Before leaving the world city network there are two provisos that require airing. First, the evidence above is the tip of a very large iceberg with myriad cities across the world contributing to corporate globalization. Focusing on the leading cities indicates an important dynamic but this corporate globalization is present in every urban locale across the world. Second, the development of advanced producer services is just one process among a myriad of processes that constitute dynamic city-ness within corporate globalization. We move on now to an approach that provides a broader vista on the urbanization within corporate globalization.

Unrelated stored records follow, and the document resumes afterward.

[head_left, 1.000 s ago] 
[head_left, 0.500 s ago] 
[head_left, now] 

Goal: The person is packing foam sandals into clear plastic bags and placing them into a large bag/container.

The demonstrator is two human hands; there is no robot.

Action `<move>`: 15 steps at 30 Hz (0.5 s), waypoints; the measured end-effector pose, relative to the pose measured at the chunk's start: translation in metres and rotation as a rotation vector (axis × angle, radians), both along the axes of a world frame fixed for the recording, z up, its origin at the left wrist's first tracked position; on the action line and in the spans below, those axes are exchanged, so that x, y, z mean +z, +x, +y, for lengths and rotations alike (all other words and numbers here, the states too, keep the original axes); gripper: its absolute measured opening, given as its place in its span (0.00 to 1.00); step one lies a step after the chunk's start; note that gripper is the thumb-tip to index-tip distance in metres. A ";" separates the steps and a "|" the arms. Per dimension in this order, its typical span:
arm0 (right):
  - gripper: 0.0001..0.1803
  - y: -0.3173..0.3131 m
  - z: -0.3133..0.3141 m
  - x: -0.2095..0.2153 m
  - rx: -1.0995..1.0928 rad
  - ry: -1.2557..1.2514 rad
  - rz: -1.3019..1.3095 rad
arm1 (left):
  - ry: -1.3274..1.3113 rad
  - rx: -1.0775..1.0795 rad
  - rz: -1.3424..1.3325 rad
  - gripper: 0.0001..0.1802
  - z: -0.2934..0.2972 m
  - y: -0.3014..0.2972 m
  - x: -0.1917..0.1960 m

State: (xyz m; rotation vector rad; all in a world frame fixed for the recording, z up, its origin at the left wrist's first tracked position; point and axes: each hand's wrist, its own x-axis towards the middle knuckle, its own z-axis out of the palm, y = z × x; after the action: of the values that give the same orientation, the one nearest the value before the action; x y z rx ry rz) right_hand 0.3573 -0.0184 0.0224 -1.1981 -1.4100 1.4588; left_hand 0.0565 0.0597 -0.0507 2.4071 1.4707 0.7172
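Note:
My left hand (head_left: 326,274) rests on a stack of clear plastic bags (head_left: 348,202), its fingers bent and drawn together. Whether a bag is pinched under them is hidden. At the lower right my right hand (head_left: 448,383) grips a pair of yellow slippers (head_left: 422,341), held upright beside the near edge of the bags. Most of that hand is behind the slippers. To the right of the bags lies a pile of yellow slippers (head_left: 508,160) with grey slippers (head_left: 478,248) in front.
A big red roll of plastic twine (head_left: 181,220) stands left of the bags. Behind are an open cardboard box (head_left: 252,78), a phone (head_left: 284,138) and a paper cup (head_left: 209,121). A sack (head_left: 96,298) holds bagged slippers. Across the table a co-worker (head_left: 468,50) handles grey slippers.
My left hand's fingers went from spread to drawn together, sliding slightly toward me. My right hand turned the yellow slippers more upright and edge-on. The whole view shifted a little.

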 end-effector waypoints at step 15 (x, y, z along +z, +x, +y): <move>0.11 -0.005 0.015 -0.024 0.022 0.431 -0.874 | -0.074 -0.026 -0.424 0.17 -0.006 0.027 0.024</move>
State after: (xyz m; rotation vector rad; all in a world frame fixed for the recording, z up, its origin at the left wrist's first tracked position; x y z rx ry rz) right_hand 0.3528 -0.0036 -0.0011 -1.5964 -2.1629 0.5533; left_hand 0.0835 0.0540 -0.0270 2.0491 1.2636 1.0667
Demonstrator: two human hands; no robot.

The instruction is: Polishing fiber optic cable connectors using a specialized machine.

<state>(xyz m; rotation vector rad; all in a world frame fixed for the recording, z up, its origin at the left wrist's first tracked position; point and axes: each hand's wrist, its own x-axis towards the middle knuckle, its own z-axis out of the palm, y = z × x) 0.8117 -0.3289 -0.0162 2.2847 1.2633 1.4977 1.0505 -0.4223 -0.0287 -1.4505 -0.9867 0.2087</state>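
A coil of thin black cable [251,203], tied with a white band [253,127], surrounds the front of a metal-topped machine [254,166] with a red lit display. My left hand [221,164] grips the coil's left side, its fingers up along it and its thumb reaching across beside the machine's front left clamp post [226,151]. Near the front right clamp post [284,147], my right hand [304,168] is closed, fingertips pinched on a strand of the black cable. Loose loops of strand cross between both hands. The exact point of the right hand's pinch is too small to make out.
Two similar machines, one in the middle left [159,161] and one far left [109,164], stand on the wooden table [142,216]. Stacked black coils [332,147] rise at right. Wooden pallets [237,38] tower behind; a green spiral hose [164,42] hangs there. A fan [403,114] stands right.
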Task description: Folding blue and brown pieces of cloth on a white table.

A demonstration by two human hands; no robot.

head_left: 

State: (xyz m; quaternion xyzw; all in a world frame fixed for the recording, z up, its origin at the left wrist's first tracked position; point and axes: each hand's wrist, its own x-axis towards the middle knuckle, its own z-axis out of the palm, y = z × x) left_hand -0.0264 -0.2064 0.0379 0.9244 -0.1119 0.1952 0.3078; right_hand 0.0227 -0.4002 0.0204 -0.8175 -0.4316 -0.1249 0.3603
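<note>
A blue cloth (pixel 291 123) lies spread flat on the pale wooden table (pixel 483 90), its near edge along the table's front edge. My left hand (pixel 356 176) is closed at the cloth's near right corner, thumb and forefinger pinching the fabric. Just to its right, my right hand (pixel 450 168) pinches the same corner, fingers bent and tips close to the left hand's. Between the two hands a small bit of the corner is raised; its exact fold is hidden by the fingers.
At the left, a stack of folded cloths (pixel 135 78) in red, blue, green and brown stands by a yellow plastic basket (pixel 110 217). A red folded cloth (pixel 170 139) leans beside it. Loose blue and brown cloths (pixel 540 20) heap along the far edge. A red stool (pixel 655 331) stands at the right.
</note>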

Planetary Urbanization I: The Contemporary Thesis

Pioneered by Neil Brenner at the Urban Lab, Harvard and Christian Schmid at ETH Zurich, a fresh way of looking at contemporary urbanization is being developed that transcends the binary oppositions introduced in the opening pages of this chapter.  Taking particular exception to the concept of ‘the city’ with its implication of isolation, they embrace the concept of urbanization as a process to counter such supposed separateness. In this they compare with the analytics of the world city network with its emphasis on cities always in the plural (Jacobs 1969) but they take this position much further. This is an exciting development for three related reasons. First, it broadens the vision of being urban to encompass much that has traditionally been considered non-urban. Second, in this it shows potential for transcending the society/nature dichotomy that so much research on globalization appears to avoid. Therefore third, it is building a new urban language to engage with the twenty first century as special historical moment starting with the adjective ‘planetary’ rather than the more simple ‘worldwide’ or ‘global’: welcome to planetary urbanization (Brenner 2014a).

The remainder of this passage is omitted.